A oferta de internet em alta velocidade permeou muitas discussões ao longo do ano passado. Muito se reclamou da crise e da elevada carga tributária que incide sobre o setor, mas pouca coisa efetivamente evoluiu. Numa rápida análise, 2009 expôs uma ferida aberta na indústria brasileira de telecomunicações, que viu a demanda pelo serviço atingir números impressionantes. Em outro contexto, o avanço merecia ser amplamente comemorado. Contudo não foi isso que se viu, pois os provedores estavam sobrecarregados. Os acontecimentos mostraram velhos gargalos no dimensionamento, na oferta e na capacidade de tráfego. Tanto que no mesmo fórum em que o presidente da Anatel citou a frase acima, o diretor de assuntos corporativos da Claro, Rodolpho Tourinho Neto, reconheceu que a operadora cancelou a publicidade de seus serviços de banda larga há cerca de um ano por não conseguir suprir a demanda. ‘Não nos negamos a vender, mas também não fazemos propaganda’, comentou na ocasião.

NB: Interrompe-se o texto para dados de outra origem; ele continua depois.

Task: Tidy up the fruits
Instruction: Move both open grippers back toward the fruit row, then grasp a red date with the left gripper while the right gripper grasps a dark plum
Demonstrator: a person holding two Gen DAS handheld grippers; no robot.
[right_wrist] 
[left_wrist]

Também por conta da banda larga, a Telefônica viveu momentos para lá de críticos no último ano. Em junho, a provedora enfrentou um colapso na oferta do serviço Speedy, ocasionando um ‘blecaute de internet’ para milhares usuários na maior cidade do Brasil. Muitos consumidores reclamaram, os órgãos reguladores de mercado tomaram providências, multaram a companhia e pediram a suspensão da venda do produto por dois meses. Os dois fatos mencionados dimensionam um pouco do que está ocorrendo no segmento.


Sem desculpas


Na edição de novembro do Balanço da Banda Larga Móvel, encomendado pela Huawei para medir o serviço no terceiro trimestre de 2009, a Teleco mostra a densidade (número de acessos para cada cem habitantes) de 6,1 para o serviço fixo e 3,1 para o móvel. O resultado coloca o país abaixo da média mundial. Em outro momento, a consultoria divulgou um estudo em parceria com a Associação Brasileira de Telecomunicações (Telebrasil) mostrando um Brasil com 10,4 milhões de assinantes de banda larga no primeiro trimestre. Especialistas batem na tecla de que teremos 60 milhões de acessos móveis e 30 milhões de fixos até 2014. Um salto impressionante.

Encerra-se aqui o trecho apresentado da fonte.